Radon schmiert die Lager nicht? Ich weiss nicht Jungs, bisschen viel Aufwand für ein brandneues Rad oder?....Also ich vertraue da Radon und dem jährlichen Service


----------



## ASt (25. Februar 2015)

Die Lager sind ja nich von Radon, die sind doch direkt vom Lagerhersteller. Standardmäßig ist zu wenig Fett da, ist allgemein bekannt.


----------



## lordbritannia (25. Februar 2015)

ok, war mir nicht bekannt. Ich mach das trotzdem nicht.....


----------



## Demo888 (25. Februar 2015)

ASt schrieb:


> Ich würde jedes neue Rad zerlegen, alleine wegen der Schmierung der Lager. Habe ich auch mit meinem Slide 160 8.0 gemacht.
> Auch lässt sich im zerlegten Zustan die Schutzfolie besser ankleben und Strebeschutz aus Schlauch anbringen.
> 
> *Demo888*, hast Du im Linkage geschaut, wie der Rahmen nach dem Einbau des anderen Dämpfers und Gabel geworden ist?
> Was war am Schaltwerk fällig? Ich habe beim ähnlichen Umbau nur einen Excenterkäfig eingebaut, mehr war nicht nötig.
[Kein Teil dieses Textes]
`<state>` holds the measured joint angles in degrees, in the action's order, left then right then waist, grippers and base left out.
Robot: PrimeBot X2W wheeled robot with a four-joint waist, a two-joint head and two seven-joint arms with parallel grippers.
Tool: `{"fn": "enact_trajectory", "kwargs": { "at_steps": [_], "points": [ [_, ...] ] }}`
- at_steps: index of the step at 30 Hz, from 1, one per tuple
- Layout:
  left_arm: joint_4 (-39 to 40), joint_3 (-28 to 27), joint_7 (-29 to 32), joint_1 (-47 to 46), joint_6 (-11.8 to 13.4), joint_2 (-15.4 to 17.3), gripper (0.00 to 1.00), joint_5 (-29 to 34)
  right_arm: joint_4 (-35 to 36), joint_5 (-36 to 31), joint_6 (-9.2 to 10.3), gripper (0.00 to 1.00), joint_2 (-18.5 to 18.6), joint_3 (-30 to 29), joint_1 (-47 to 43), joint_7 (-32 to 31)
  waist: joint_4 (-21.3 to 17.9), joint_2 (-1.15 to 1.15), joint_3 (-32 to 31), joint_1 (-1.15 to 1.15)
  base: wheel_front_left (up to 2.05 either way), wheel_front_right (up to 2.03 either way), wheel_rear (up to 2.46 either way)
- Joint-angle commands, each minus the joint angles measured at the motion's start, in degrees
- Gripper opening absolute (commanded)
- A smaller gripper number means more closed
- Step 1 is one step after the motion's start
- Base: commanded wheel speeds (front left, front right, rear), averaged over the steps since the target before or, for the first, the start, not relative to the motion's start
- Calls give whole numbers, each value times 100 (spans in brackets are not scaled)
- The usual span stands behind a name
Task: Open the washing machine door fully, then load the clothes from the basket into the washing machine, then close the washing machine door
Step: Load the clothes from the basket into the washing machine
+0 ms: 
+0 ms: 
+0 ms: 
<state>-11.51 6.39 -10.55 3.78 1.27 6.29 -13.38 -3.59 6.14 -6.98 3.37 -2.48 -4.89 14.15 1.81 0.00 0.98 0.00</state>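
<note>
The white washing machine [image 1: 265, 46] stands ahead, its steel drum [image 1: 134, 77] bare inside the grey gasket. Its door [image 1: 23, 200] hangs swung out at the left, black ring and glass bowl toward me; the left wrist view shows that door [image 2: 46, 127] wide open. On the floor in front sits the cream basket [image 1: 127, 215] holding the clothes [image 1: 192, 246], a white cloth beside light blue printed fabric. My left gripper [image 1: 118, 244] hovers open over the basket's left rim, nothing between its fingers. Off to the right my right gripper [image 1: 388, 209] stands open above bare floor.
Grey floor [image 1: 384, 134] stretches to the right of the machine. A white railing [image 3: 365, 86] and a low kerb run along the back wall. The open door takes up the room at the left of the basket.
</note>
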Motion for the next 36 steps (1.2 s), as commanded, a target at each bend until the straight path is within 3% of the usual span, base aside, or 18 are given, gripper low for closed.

Weiss grad nicht, was Du mit : Im Linkage meinst!
Gabel ist die originale OEM , nur Airschaft gewechselt und auf Castrol Öl.
Beim Schalwerk hinteren Käfig Selfmade aus Carbon: auf Foto zu sehen


----------



## ASt (25. Februar 2015)

Demo888 schrieb:


> Weiss grad nicht, was Du mit : Im Linkage meinst!
> Gabel ist die originale OEM , nur Airschaft gewechselt und auf Castrol Öl.
> Beim Schalwerk hinteren Käfig Selfmade aus Carbon: auf Foto zu sehen


Mit Linkage meine ich so eine Analyse
http://linkagedesign.blogspot.de/2014/05/radon-slide-130-29-2014.html
Das ist Dein Bike im Standard. Es ist äußerst interessant, wie die Eigenschaften durch Dein Umbau sich geändert haben. Ehrlich gesagt, hätte ich so ein Umbau nicht gewagt, ohne auf die Veränderung der leverage ratio und brakesquat angeschaut zu haben.

Beim Käfig würde ich Dir sowas wärmstens empfehlen:
http://www.oneupcomponents.com/products/r-a-d-cage
ist ein Käfig mit Excenter, wenn die Kette kürzer wird (bei größeren Ritzel), geht die Rolle von der Kassette weiter weg.


----------



## Nezzar (25. Februar 2015)

Mit 35mm Vorbau ist die Länge gemeint, nicht die Klemmung, oder? Ist auf den Bildern nicht so gut zu sehen.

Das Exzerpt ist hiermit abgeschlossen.